If kube-scheduler SLOs are not being met, we should first check if other components of kubernetes (e.g. kube-apiserver) are experiencing slowdown or increased error rates as well. If that is the case, we should find out whether there is a global issue with an already-determined cause. A longer turnaround in kube-apiserver handling API requests may result in rising values of scheduling_algorithm_duration_seconds and lower values of schedule_attempts_total.

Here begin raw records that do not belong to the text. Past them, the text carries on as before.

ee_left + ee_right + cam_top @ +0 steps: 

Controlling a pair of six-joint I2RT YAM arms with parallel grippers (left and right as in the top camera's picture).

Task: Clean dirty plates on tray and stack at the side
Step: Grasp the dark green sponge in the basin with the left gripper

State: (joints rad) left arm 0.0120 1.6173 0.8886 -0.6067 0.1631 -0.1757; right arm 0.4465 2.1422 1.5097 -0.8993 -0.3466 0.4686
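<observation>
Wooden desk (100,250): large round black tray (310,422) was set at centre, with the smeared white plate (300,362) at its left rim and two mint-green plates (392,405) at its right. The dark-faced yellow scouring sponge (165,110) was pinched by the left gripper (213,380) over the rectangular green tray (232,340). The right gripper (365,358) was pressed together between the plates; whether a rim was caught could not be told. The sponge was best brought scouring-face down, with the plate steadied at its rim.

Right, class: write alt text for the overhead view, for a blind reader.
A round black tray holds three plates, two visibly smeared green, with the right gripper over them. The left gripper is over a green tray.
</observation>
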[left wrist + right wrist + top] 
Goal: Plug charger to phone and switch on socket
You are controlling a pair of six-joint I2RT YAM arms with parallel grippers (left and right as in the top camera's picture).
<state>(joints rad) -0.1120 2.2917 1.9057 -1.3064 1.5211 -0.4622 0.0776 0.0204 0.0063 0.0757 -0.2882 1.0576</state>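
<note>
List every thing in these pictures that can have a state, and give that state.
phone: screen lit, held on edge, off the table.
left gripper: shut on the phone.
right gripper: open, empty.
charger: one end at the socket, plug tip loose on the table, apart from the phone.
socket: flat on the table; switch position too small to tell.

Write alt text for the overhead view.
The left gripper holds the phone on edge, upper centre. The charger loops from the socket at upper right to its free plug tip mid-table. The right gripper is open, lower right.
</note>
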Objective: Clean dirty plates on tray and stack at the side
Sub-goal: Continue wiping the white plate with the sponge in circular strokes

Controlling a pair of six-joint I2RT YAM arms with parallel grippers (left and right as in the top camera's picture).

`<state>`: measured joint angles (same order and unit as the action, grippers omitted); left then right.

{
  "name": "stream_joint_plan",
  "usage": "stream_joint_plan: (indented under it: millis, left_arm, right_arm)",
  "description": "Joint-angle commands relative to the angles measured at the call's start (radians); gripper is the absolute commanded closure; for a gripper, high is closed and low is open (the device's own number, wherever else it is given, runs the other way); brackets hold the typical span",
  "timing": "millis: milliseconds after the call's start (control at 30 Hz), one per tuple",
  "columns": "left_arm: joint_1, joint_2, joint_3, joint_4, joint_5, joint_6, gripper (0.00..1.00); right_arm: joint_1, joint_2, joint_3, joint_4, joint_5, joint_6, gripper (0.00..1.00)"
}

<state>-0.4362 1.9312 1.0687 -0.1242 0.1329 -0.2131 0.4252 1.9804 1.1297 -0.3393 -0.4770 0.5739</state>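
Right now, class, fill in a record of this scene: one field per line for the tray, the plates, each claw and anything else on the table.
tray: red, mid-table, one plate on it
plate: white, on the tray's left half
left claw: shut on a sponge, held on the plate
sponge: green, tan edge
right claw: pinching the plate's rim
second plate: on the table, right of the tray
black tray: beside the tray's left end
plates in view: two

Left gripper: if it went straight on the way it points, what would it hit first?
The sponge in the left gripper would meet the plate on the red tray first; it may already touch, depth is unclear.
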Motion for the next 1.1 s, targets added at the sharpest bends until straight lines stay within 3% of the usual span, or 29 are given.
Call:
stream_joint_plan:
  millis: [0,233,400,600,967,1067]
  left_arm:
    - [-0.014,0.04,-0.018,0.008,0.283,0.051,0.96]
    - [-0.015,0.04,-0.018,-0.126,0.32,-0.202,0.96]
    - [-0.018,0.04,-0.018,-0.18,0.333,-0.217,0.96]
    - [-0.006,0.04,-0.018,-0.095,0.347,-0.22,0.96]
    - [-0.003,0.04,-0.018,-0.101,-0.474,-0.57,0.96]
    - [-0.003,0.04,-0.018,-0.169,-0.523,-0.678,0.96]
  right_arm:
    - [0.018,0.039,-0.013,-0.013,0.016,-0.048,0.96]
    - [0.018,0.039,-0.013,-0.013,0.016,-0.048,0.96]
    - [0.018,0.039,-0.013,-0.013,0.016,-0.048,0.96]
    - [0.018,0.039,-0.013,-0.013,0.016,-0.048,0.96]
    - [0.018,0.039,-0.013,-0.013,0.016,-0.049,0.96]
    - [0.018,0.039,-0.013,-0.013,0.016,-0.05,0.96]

If we suspect that there is an ongoing problem inside kube-scheduler and that it is triggered by handling nominated node names, we should check kube-scheduler logs for failed scheduling of pods that had been waiting for preemption of victims, or for failed binding of pods that have nominated node name set - and investigate further.

Implementation History

  • 7th May 2025: The initial KEP is submitted.
  • 31st Jul 2025: The enhancement was demoted to alpha, because it haven’t met all beta requirements for v1.34.
  • 9th Oct 2025: The enhancement was promoted to beta, with the scope narrowed down to allow setting NominatedNodeName only in the kube-scheduler, having other components (e.g. Cluster Autoscaler or Karpenter) use the field as read-only.

Drawbacks

Alternatives

Introduce a new field

Instead of using NominatedNodeName to let external components to hint scheduler, we considered introducing a dedicated field for that purpose. However, as discussed above, we don’t have any clear usecases where distinguishing the source of the setting really matters and with multiple external components it doesn’t eliminate the potential races either. If in the future we realize that distinsuighing that is needed, we believe that we can model such state muchine with an additional field in a purely additive way.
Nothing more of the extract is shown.